By A.J. Kaufman, Managing Editor
The Business Journal of Tri-Cities recently sat down with long-time regional data and market analyst Don Fenley to gather his insights into current and future market conditions.
Business Journal: Share your background and how you got started, particularly in market analysis and journalism.
Don Fenley: I started in journalism in high school with my hometown newspaper and English lit classes. During my time in the U.S. Army, I did some part-time work with the military newspaper even though journalism wasn’t my primary job. During the five decades after my military service, I worked at the Dallas Times-Herald, Santa Fe New Mexican, Yakima Herald-Republic, Orange Coast Pilot, USA Today, Manassas Journal Messenger and Kingsport Times-News.
In all that accounts for a little over 50 years in print journalism. After the layoffs at the Times-News, I launched a second retirement career in more detailed and deeper research with CoreData and as a consultant on localized reports focused on the labor market, housing, economic and demographics.
BJ: Describe what you enjoy most about researching and analyzing market trends.
DF: I began moving past the surface level on localized economic research and analysis while working in California in the late 1980s. It became more focused during my time in the Washington, D.C. market, where it helped me receive the National Press Club’s award for distinguished local editorial writing. My interest sharpened at the Times-News when I began tracking things like the local birth-death rate imbalance and aging trends, shifts in consumer trends via the distribution of local sales taxes, transformation of the regional economy from a manufacturing to a health care and education base, and eventually the social and economic impact of the regional housing market. What I enjoy most about the research and analysis is that data and long-term analysis not only help explain in detail what has happened, it provides a better base for an understanding of the what and why of current conditions. In some cases, it can also be predictive. In-depth, quality local market research and data is critical but is not part of most general media’s offering.

BJ: Offer an overview of the current residential and commercial real estate market in the region.
DF: The Tri-Cities is a stable and rebalancing market where the growth rate has consistently outperformed the national and many Tennessee housing markets for about eight years. It is currently the most affordable metro market in East Tennessee, characterized by tight inventory that is slowly improving after a couple of decades of underbuilding. Although the market is still very much the seller’s market, balance is slowly returning. The biggest challenge is affordability. The most current data from the Atlanta Federal Reserve Bank’s Homeownership Affordability Tracker shows affordability improvement in every local county except Washington (TN) and Unicoi, where owners are spending 43% of their gross income on housing. That places those owners in a housing stress status.

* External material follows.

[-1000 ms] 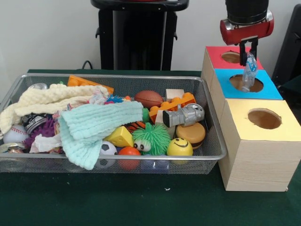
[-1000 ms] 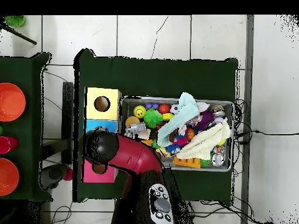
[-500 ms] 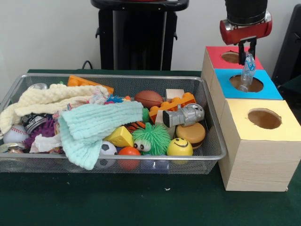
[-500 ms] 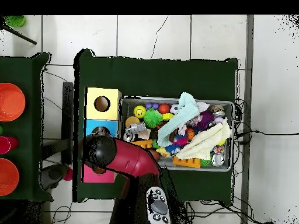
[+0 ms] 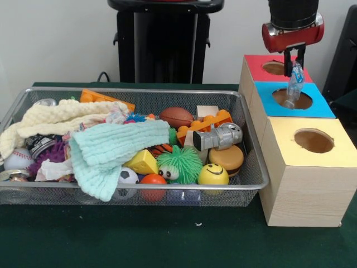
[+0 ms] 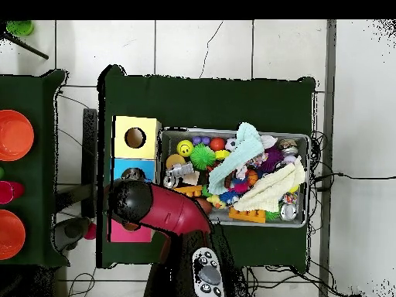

The commercial market is maturing and healthy overall. Inventory is low, and despite demand lagging national levels, rents have increased faster than the national pace in both metro areas in all sectors with one exception. Office demand in Kingsport-Bristol is stronger than it is nationwide, according to an analysis of data from the Census, Bureau of Labor Statistics, Bureau of Economic Analysis and CoStar by the National Association of Realtors Research Dept. and CoreData.
BJ: Discuss housing challenges facing the Tri-Cities and broader Appalachian Highlands.
DF: Housing has strong demand, hampered by a slower than normal participation of existing owners in the market inventory flow, combined with the slow creation of new housing inventory. This has placed increasing pressure on construction costs, materials, labor, and ultimately the delivered price to homeowners and renters. Participation by locals is a product of owners resistant to giving up low mortgage rates, affordability pressures driven by average mortgage payments that have increased at or above 100% from their pre-pandemic level, while wages have increased 25%, and the accelerated pace of an aging population.
Residential development neighborhoods are largely clustered within existing municipal sewer service networks. Cities are capturing much of the residential growth because of sewer availability. While privately-owned utility districts using low-pressure sewer systems are becoming a more common way to address these infrastructure constraints, the trend has not yet meaningfully entered the Tri-Cities region, but it may become an important future consideration if the region intends to continue supporting residential growth.
Commercially, development is largely driven by business operators and outside investors who study the region’s economics in search of opportunities. A recent analysis shows most new commercial development locations are not being built on undeveloped greenfield sites because very few such sites remain along prime corridors. Most developments have been made by demolishing existing buildings and replacing them with new buildings for commercial use.
The industrial real estate sector has suffered the most from the region’s lack of new inventory. A development study by TCI Group, based on public property appraiser building records dating back to the early 1900s, shows very little new industrial building construction has occurred over the past 10 years.
The demand for small industrial buildings has not disappeared. What has changed is the region’s ability to deliver industrial sites and buildings for small businesses. Most new industrial parks and industrial buildings are funded with government incentives or support. These incentives are often directed toward larger industrial recruitment efforts. However, similar support is generally not available to small business owners or private developers seeking to create small business parks or flexible industrial spaces.
BJ: Anything on the horizon we should watch?
DF: The availability of potable water outside areas with existing infrastructure. The region’s geology combined with development has and is endangering well water quality. There’s also increasing complaints that the stress on existing infrastructure is causing issues like low water pressure.